— Work required —
Take the entries that follow and return exactly the lines from the one holding "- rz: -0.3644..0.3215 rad" through the one holding "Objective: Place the", both included. Nothing else is needed.

— Stored data —

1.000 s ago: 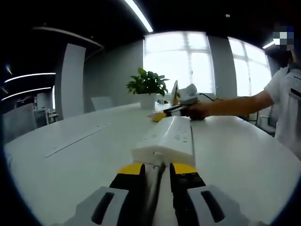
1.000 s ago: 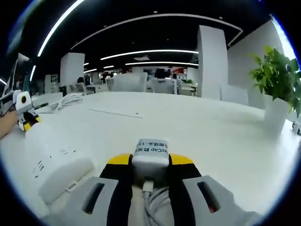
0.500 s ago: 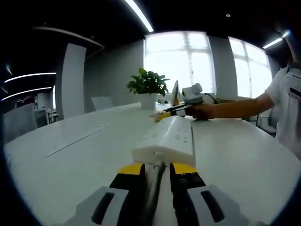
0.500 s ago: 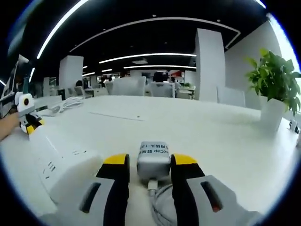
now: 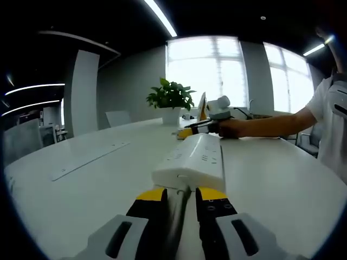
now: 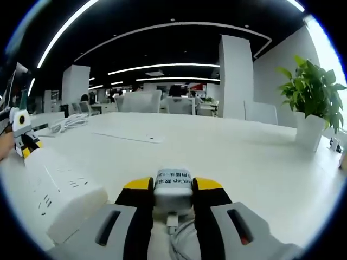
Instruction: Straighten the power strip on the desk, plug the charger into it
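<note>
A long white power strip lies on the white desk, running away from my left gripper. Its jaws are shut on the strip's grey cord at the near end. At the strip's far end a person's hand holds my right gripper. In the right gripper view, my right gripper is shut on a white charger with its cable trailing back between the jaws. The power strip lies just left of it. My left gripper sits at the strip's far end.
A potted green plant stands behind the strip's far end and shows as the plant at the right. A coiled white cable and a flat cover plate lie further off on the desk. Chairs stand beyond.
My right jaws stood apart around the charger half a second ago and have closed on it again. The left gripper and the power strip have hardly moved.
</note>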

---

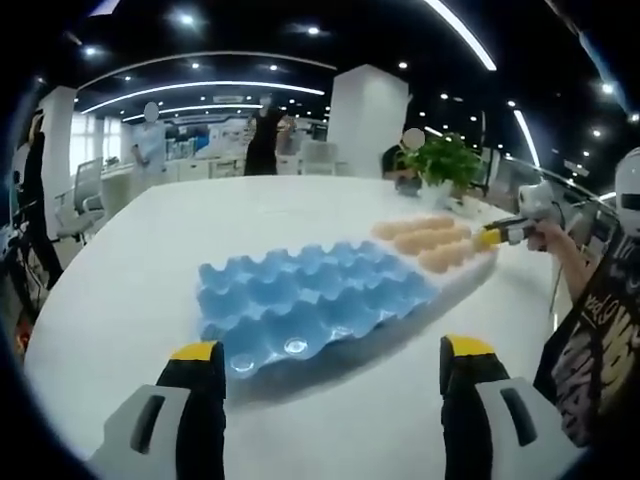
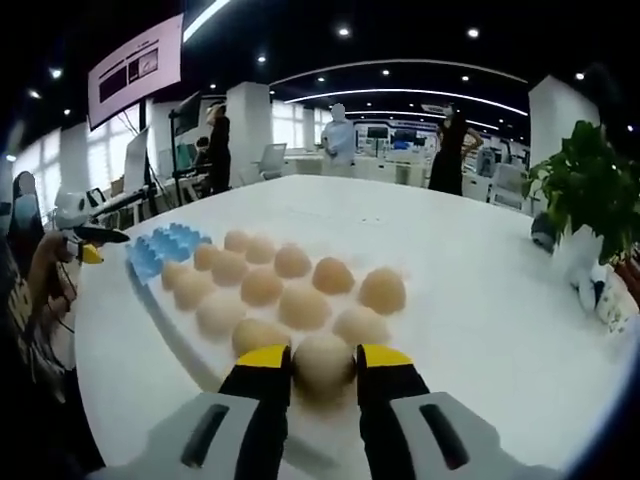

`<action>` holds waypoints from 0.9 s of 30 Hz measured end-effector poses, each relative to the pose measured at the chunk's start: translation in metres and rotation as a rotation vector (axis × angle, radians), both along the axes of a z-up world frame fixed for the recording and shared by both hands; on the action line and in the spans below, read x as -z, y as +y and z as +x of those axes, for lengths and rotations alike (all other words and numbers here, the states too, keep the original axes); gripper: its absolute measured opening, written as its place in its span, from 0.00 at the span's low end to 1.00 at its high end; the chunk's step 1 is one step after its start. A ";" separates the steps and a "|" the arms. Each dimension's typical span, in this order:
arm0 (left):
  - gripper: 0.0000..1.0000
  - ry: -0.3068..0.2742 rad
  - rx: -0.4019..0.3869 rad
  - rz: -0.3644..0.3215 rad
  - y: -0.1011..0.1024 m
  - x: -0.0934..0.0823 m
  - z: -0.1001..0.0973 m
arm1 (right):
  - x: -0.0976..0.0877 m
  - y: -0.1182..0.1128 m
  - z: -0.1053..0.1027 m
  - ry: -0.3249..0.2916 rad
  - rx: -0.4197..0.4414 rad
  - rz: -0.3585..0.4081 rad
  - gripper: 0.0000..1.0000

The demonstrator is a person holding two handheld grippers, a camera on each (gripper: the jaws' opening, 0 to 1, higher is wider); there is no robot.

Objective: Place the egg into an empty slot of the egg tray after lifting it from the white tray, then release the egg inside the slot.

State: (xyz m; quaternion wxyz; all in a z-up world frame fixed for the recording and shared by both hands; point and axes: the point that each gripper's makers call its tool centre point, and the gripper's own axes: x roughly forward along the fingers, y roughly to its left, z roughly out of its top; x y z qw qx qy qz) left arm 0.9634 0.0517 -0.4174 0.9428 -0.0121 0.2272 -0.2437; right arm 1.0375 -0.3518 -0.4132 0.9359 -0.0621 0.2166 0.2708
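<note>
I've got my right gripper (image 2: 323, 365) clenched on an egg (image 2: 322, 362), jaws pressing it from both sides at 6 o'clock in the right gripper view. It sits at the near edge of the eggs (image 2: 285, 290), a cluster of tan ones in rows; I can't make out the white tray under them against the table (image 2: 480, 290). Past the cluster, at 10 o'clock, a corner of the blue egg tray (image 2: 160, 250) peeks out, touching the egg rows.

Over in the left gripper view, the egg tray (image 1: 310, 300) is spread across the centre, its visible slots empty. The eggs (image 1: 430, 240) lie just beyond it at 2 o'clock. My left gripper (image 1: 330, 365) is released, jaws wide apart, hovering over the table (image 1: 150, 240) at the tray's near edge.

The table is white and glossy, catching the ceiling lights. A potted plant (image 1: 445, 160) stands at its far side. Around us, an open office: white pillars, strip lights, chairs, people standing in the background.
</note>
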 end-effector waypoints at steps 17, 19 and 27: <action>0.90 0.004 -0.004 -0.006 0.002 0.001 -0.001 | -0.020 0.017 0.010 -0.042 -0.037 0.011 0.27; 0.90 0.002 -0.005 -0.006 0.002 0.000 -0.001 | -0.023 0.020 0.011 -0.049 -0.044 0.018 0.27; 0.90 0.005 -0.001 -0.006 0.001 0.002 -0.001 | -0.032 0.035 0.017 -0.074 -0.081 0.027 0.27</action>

— Reply —
  - rz: -0.3644..0.3215 rad
  - y: -0.1011..0.1024 m
  - x: -0.0934..0.0823 m
  - z: -0.1001..0.0973 m
arm1 (right):
  - x: -0.0976..0.0877 m
  - y: -0.1182..0.1128 m
  - z: -0.1053..0.1027 m
  - ry: -0.3249..0.2916 rad
  - rx: -0.4197..0.4414 rad
  - rz: -0.3585..0.4081 rad
  - gripper: 0.0000..1.0000

The demonstrator is a person holding two handheld grippers, a camera on each (gripper: the jaws' opening, 0 to 1, higher is wider); there is no robot.

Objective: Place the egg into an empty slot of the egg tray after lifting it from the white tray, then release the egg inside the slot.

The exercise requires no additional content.